The ifrothgolf review
A doppler radar launch monitor with a built-in screen and remote, aimed at the average club golfer who wants real numbers at the range or in the garage without a monthly subscription.
What's great
The headline trick is the bright built-in screen and pocket remote, so you get carry, ball speed, smash and apex called out without bending over a phone every shot. From wedges up to mid-irons it's genuinely sharp, reviewers had it within a couple of yards of a Bushnell Launch Pro and Foresight GCQuad, which is mad for the money. It barely misses a shot indoors or out, only needs about five feet of space behind you, and there's no subscription holding the data hostage like a Rapsodo. As a standalone range toy and basic sim unit (E6 Connect) it punches well above its price.
Worth knowing
The driver is where it falls over. Reviewers saw distances off by 20 yards or more on roughly half their drives, and spin going haywire (think 7,000+ rpm radar readings versus a believable 3,300 on a GC3). Spin in general is the weak metric, varying by hundreds of rpm shot to shot.

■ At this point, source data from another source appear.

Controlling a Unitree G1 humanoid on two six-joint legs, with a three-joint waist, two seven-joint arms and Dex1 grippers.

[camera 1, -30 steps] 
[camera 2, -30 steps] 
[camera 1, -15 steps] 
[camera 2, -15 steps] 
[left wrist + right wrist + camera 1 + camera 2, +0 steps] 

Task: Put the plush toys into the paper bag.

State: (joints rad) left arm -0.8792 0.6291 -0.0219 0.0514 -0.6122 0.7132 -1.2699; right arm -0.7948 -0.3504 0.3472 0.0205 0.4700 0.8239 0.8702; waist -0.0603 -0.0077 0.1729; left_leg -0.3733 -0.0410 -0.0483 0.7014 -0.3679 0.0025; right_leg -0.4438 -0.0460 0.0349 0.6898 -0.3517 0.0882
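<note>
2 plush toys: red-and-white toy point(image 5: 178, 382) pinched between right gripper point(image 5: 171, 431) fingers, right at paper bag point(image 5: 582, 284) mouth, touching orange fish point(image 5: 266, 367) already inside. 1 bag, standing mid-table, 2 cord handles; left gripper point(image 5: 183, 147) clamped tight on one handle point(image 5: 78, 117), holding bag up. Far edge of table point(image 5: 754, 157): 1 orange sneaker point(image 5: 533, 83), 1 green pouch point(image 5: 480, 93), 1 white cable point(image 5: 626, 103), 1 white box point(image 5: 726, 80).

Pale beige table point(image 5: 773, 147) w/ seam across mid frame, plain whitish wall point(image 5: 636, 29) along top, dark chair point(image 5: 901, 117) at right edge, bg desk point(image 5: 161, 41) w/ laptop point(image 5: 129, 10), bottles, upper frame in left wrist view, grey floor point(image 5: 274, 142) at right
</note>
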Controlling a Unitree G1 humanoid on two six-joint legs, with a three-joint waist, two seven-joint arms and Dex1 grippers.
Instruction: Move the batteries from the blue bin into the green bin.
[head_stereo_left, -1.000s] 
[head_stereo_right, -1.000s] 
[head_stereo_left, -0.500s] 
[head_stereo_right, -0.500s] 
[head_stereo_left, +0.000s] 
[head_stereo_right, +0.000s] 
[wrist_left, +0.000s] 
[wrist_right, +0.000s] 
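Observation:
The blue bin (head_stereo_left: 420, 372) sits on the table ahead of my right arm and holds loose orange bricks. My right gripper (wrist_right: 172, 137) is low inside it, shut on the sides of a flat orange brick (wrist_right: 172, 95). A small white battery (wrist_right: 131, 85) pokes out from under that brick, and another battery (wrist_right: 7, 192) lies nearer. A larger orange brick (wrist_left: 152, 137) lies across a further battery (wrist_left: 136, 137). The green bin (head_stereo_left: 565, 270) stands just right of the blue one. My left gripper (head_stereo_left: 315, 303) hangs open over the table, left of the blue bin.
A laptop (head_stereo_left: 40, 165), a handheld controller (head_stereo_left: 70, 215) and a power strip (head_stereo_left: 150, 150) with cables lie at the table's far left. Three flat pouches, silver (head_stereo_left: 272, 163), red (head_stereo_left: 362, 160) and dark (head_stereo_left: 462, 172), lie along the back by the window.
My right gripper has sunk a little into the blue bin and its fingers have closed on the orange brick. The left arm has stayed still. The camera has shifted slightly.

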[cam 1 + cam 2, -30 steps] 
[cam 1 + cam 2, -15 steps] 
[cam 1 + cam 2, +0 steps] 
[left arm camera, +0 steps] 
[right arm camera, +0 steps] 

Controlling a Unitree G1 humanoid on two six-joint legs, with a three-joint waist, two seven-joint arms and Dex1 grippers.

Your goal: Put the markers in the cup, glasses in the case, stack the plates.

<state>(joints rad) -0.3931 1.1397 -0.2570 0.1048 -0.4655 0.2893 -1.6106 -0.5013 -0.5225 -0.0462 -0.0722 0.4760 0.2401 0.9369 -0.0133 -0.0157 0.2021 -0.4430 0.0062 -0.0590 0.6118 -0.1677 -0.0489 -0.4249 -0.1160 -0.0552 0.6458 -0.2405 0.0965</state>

The MySwingCaddie app is fiddly and a step behind rivals, there's no club path, face angle or angle of attack, and the protective case isn't even in the box. Serious fitters and low handicappers will outgrow it fast.
The verdict
If you want honest iron and wedge numbers and a no-faff screen for range or garage work, I rate the SC4 as about the best value going. Just don't trust it on the big stick, and don't buy it expecting fitter-grade spin data.
What reviewers say
Reviewers like the instant feedback, voice output and subscription-free approach, but note it needs space to read ball flight properly and that spin is estimated.